Grandpa’s ducky tie and rainbow cufflinks. I stole several grandpa’s ties when I was in my teens (and wore them! before Avrile Lavigne did), this is the only one left due to it’s novelty print. The rest of them were geometrical 70s stuff in dirty colors. I know nothing about the history of these accessories but keep fantasizing about the perfect white shirt and full skirt to wear them with. Some day…

The Justina wristwatch, from the other side of the little family I’ve built with C. Having understood the use of a watch during travel and meetings, in 2012 I wanted a wristwatch. It just happened that C was going though his old stuff in his childhood bedroom and showing me an array of wristwatches he had worn. So I got one to wear and take care of, one that he wore before his first communion, more than 20 years ago. Justina is a bit capricious (loves the touch of a watchmaker!) but feels just right.

Grandma’s winter scarves. Again, I snatched these some 15 years ago and wore as scarves throughout the Latvian winters of my teenage years. Even though I’ve been wearing other highly valued scarves lately (see below), these are back in Riga waiting for their renaissance.

The blue embroidered peasant blouse. I know that a colleague of my grandma made this for my mother and her sister. I don’t know which one of them wore it mostly and when. It’s a puffy and very cute garment, though shows sweat and adds a lot of volume to shoulders. Last week for the first time I started doubting about holding on to it. But then I wore it and this little blouse is one of those garments that feels better than it looks. It stays in the drawer!

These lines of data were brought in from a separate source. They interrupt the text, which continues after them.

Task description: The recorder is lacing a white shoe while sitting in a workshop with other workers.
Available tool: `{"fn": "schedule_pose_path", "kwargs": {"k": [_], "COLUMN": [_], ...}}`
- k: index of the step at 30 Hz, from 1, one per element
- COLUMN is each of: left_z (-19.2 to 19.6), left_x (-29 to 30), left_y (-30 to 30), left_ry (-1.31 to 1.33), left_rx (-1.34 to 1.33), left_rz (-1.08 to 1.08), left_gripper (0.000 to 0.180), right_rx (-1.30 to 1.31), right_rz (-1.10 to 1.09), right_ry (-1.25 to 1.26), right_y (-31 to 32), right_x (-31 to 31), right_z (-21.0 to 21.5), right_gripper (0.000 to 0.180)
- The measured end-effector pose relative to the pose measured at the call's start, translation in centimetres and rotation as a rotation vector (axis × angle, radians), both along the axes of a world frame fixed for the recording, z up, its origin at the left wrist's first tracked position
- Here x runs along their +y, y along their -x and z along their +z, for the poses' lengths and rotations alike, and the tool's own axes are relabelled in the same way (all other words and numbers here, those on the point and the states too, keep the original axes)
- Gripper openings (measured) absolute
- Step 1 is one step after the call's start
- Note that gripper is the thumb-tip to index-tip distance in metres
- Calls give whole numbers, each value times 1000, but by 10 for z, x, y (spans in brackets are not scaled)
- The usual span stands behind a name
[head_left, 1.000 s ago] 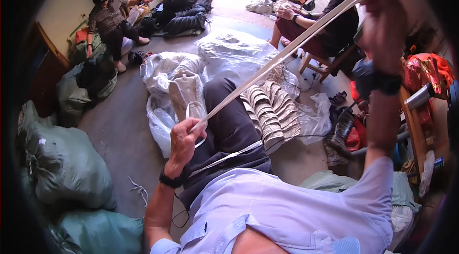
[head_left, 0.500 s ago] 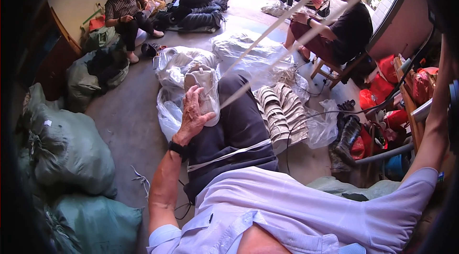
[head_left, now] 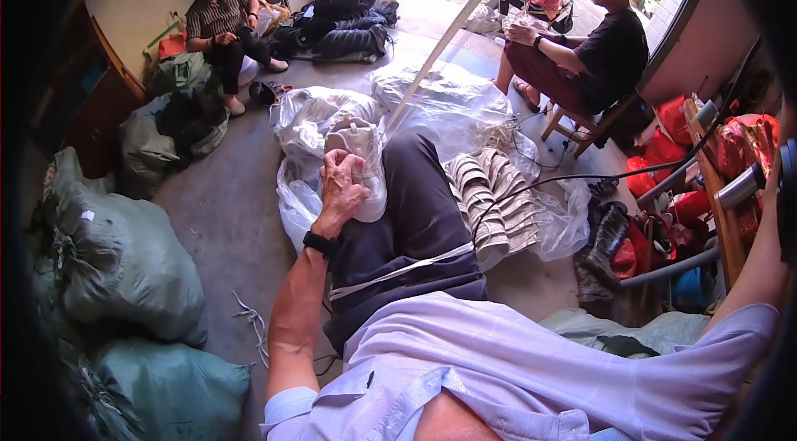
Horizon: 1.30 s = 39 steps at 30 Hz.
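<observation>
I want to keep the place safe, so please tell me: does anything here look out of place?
Yes, perhaps: a loose white cord lies in bends on the floor to the person's left, apart from the shoe under the left hand. It looks dropped. Nothing looks clearly spilled or damaged.

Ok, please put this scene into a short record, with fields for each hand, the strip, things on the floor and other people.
Left hand: touching a pale shoe over the left leg
Right hand: out of view
Pale strip: straight, from beside the shoe to the upper edge
Floor: pale shoe rows at right, green sacks at left
Other people: four, seated
</observation>
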<state>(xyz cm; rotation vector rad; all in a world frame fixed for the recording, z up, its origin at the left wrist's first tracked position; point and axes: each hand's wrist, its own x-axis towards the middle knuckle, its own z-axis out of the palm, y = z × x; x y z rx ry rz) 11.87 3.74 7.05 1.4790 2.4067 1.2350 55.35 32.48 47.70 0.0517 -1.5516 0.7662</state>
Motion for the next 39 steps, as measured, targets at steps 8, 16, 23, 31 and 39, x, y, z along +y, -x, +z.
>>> {"fn": "schedule_pose_path", "kwargs": {"k": [8,16,23,31,39], "left_z": [0,3,4,35,-30], "left_x": [-2,-4,-7,11,-106], "left_y": [8,0,1,-7,87], "left_ry": [78,47,85,-505,-984], "left_rx": [-2,67,28,-245,-1472], "left_rz": [23,18,9,150,325], "left_gripper": [50,52,42,18,26], "right_rx": [5,10,54,25,-67], "right_rz": [-32,-45,-51,-60,-62], "right_ry": [77,145,163,209,298], "right_y": [-49,-85,-108,-107,-59], "right_x": [41,80,90,104,118], "right_z": [0,2,17,30,29], "right_gripper": [15,16,16,17,18]}}
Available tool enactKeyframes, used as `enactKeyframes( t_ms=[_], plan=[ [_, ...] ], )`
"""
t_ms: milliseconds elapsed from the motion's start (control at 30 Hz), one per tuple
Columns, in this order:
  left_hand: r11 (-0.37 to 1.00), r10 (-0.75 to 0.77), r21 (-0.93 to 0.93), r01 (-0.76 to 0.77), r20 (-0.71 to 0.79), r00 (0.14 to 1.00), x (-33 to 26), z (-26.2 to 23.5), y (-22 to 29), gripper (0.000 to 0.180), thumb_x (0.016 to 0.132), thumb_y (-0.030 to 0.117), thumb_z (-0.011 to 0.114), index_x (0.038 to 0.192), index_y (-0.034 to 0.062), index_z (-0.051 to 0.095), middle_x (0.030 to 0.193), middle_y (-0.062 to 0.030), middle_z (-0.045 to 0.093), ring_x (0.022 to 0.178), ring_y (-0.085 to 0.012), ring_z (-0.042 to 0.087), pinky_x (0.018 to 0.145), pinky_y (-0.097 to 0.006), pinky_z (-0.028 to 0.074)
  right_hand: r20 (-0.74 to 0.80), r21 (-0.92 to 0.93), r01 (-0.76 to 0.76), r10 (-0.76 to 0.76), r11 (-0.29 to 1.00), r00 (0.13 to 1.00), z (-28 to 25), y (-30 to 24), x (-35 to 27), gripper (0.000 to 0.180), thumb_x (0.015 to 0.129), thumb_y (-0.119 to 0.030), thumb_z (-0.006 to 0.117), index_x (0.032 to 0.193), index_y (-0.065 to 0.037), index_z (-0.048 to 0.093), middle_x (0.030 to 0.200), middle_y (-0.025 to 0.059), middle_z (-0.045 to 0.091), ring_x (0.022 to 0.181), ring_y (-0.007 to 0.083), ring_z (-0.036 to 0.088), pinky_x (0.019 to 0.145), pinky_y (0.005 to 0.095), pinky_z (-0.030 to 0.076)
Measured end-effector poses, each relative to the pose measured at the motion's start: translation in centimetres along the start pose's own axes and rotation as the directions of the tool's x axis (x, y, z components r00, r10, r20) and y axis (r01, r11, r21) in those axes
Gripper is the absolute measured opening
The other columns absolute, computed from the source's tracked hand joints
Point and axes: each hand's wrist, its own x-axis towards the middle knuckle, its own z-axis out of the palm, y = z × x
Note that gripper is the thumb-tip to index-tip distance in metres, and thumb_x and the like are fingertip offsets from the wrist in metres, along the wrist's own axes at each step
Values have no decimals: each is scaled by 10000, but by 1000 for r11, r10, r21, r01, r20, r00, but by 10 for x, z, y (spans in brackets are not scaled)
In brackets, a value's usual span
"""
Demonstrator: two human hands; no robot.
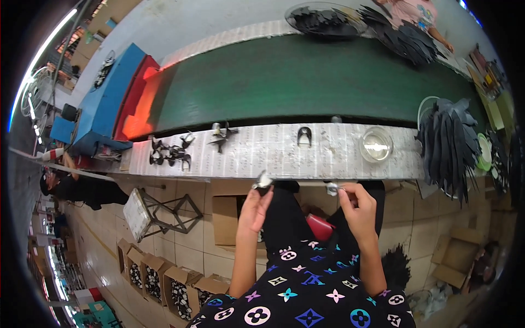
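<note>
My left hand (253, 211) is closed on a small black-and-white piece (264, 181), held just off the front edge of the table. To its right, my right hand (358, 206) pinches a small pale grey-and-white piece (332, 189) between thumb and fingertips. The two pieces are apart. A similar black piece with a white middle (304, 136) lies alone on the paper-covered table strip (262, 151) ahead of my hands. Right of it stands a round glass bowl (376, 145). Several black-and-white pieces (170, 154) are heaped at the strip's left, near some dark scraps (221, 134).
A green conveyor belt (284, 79) runs beyond the strip into a blue-and-red machine (106, 93) glowing orange. Dark flat strips (449, 142) hang over the right end. Across the belt is another person (413, 13). A stool (139, 214) and cartons (178, 290) stand at left.
</note>
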Motion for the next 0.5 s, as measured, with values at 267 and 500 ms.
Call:
enactKeyframes(
  t_ms=[267, 500],
  plan=[
    [955, -199, 254, 153, 164, 966, -15, 111, -52, 236, 943, 86, 569, 1154, 15, 492, 1087, -95, 625, 1006, -193, 625, 904, -383, 543, -27, 29, 50, -49, 998, 998, -16, -14, -11, 72, 845, -4, 660, 904, 21, 628, 923, 67, 664, 564, 38, 488, 482, 190, 383],
    [896, -252, 415, 158, 183, 950, -20, 141, -65, 233, 908, 32, 605, 1116, 11, 500, 1040, -96, 623, 939, -166, 639, 857, -311, 547, 17, -133, 192, -192, 972, 981, -30, -16, -18, 125, 795, 22, 678, 895, 23, 601, 953, 142, 663, 616, 176, 636, 542, 259, 515]
  ],
)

The beaded bag. It is a set of three bags, one big and two small ones. As made for a mother with two daughters, my grandma and her two girls. I “inherited” one of the small ones (see the 1991 pic) and my cousin had the other one (I hope she still has it!)… until I somehow got my hands onto the big one. It’s heavily worn, and velvet + glued-on plastic beads are not the most lasting materials. This is the real vintage and is not going anywhere.

My mom’s blue dress. She made it herself. It was a maxi then, moved so magically and smelled of her. This is my first summer with it, and it feels magical to wear it.

Red wooden beads. I played with them as a child, making necklaces and taking them apart again (and letting somebody else to pick up all those that fell on the floor).

Silver Namēja wristband. This is the real heirloom from my mom.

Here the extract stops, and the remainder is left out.